_What the task requires_.
Recreate the listing that follows line for line, without pictures.
#### Recorded data
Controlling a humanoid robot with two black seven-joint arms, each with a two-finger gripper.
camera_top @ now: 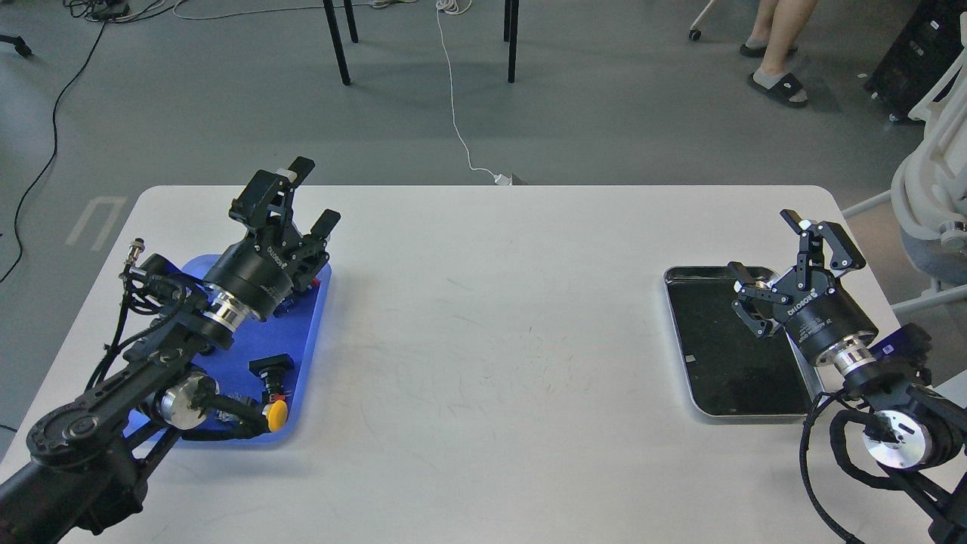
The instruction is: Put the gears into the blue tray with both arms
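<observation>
The blue tray (pixel 308 340) lies on the table's left side, largely covered by my left arm. My left gripper (pixel 313 195) hovers over the tray's far right corner, fingers spread, nothing between them. No gears show; the arm hides the tray floor. A black-topped switch (pixel 273 366) and a yellow-capped switch (pixel 277 413) show in the tray's near right part. My right gripper (pixel 764 245) is open and empty above the far right corner of the silver-rimmed metal tray (pixel 725 355).
The white table (pixel 491 317) spans the view between the two trays. Beyond its far edge are chair legs (pixel 336 41), a white cable (pixel 457 113) and a person's feet (pixel 778 75). A white chair (pixel 933 196) stands at the right.
</observation>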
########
_Your response_.
Controlling a humanoid robot with two black seven-joint arms, each with a two-finger gripper.
camera_top @ now: 
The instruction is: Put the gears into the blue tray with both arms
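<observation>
The blue tray (pixel 308 340) lies on the table's left side, largely covered by my left arm. My left gripper (pixel 313 195) hovers over the tray's far right corner, fingers spread, nothing between them. No gears show; the arm hides the tray floor. A black-topped switch (pixel 273 366) and a yellow-capped switch (pixel 277 413) show in the tray's near right part. My right gripper (pixel 764 245) is open and empty above the far right corner of the silver-rimmed metal tray (pixel 725 355).
The white table (pixel 491 317) spans the view between the two trays. Beyond its far edge are chair legs (pixel 336 41), a white cable (pixel 457 113) and a person's feet (pixel 778 75). A white chair (pixel 933 196) stands at the right.
</observation>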

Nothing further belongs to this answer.